Data reduction meant that machine vision designers tried to find ways to employ lights, filters and cameras to solve color machine vision applications using black-and-white cameras. The resulting grayscale images contain less data, making them easier to process quickly. Similarly, engineers would develop mechanical fixtures, motion control systems and other methods to solve a traditionally 3D application—such as guiding a robot to pick an object from a moving conveyor—with a 2D machine vision solution. This 2D solution might have used mechanical fixtures, for example, to guarantee that “non-flat” objects were always presented the same way, eliminating the need for accurate height information for every pixel, in addition to width and depth location coordinates.

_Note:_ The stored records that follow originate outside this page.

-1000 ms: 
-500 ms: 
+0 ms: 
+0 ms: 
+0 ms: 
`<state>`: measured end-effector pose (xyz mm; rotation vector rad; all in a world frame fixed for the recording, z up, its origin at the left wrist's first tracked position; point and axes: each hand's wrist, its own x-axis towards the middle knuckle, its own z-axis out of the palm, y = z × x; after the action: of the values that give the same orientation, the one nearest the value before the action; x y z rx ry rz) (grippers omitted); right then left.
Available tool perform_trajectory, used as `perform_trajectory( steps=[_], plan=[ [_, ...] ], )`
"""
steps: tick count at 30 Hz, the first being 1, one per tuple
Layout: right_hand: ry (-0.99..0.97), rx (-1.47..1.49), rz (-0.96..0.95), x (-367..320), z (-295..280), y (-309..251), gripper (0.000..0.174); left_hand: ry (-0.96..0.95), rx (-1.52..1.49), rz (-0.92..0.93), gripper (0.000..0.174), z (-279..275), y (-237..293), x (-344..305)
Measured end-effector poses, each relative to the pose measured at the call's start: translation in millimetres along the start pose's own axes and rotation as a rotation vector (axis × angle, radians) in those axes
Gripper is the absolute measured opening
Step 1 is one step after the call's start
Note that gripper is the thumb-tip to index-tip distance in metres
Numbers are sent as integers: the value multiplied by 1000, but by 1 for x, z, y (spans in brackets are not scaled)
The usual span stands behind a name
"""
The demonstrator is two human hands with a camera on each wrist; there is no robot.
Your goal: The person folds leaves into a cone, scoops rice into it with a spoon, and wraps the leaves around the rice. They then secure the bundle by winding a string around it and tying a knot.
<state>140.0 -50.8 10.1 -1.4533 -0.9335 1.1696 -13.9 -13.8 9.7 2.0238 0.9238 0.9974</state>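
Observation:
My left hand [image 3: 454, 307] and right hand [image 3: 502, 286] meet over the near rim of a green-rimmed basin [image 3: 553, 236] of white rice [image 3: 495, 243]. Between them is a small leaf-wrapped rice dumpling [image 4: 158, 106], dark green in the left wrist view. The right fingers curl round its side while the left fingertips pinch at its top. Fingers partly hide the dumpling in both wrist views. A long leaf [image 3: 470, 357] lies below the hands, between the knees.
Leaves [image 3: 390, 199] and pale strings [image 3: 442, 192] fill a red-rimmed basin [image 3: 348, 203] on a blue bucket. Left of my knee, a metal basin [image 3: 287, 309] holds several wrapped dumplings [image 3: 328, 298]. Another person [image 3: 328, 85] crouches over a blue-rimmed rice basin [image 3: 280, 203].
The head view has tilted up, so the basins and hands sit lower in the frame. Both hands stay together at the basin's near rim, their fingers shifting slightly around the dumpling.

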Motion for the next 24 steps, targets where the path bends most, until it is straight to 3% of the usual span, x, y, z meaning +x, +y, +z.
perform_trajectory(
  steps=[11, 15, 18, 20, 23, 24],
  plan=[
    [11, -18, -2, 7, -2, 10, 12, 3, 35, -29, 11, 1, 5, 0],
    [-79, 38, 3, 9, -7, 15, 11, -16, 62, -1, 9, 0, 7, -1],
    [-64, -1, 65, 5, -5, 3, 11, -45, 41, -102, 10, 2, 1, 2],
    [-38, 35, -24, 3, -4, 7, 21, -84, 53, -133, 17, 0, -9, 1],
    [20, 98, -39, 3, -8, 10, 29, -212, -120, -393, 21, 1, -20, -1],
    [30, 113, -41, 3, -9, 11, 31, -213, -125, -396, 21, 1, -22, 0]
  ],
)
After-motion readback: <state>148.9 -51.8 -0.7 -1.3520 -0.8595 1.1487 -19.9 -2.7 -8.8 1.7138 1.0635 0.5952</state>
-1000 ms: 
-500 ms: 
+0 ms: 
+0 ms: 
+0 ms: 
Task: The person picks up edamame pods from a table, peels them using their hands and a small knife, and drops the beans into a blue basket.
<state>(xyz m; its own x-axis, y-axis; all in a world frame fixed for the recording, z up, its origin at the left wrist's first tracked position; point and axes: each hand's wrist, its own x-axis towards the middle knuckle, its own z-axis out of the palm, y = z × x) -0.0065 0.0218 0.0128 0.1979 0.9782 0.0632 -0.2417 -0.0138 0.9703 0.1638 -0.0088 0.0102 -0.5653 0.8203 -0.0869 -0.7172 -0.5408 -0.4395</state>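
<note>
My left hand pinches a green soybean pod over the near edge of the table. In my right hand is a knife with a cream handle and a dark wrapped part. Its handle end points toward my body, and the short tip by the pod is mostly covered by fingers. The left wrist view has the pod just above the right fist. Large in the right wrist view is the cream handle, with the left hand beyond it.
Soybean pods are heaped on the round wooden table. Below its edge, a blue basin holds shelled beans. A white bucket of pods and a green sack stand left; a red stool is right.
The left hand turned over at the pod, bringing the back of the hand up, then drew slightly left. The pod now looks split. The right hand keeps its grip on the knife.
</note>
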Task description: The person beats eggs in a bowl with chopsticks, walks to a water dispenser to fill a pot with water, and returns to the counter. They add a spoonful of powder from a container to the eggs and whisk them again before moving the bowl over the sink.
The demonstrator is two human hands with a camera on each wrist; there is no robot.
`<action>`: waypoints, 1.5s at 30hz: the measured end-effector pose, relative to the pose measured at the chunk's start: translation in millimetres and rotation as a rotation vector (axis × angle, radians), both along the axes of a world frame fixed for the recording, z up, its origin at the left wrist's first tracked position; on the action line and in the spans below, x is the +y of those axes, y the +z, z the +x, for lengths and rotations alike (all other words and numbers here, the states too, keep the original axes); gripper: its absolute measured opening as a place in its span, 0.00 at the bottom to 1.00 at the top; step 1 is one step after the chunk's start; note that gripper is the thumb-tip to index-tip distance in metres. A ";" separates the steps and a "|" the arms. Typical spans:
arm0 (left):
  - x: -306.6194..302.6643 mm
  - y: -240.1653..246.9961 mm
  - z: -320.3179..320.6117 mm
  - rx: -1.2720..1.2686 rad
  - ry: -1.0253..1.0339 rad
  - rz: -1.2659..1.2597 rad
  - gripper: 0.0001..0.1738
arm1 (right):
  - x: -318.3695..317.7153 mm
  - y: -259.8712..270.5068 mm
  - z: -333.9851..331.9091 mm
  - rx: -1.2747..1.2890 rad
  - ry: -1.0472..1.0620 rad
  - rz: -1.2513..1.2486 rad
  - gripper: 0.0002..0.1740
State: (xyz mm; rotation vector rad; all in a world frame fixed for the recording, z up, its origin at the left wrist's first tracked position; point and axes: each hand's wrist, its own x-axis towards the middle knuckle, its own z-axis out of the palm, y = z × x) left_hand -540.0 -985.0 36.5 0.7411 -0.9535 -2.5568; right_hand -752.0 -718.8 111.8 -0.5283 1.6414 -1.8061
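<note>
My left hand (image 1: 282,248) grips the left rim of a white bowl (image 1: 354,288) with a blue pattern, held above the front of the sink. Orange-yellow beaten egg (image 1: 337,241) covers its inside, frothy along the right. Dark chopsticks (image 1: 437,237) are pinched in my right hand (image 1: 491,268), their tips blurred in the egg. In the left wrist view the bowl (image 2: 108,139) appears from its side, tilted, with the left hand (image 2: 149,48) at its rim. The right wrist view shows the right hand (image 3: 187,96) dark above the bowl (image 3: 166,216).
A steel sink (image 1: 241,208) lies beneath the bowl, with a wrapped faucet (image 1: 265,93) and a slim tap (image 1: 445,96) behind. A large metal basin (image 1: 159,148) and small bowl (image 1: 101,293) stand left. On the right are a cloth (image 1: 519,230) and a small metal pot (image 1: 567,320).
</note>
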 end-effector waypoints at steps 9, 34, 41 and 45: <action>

Today, microprocessors, graphic processor units (GPUs), field programmable gate arrays (FPGAs) and other computational engines give designers the luxury of more processing power—but processing power isn’t infinite as a quick review of modern 3D machine vision methods reveals. 

A Glance at 3D Vision

While the most challenging modern machine vision solutions that use technologies such as deep learning are being solved in the cloud, cost-effective processing power has relaxed the need for data reduction for the likes of color and 3D applications. For example, cheap data processing, lasers and optics have facilitated integrated laser triangulation systems for conveyor-based 3D systems that can generate tens of thousands of 2D profiles per second as a step toward creating a 3D object map. Other laser triangulation systems use galvanometers to quickly project a moving grid on stationary objects, resulting in high-resolution 3D surface maps. Conversely, new time of flight (ToF) cameras also offer low-resolution 3D maps for many applications without the safety concerns of laser illumination. 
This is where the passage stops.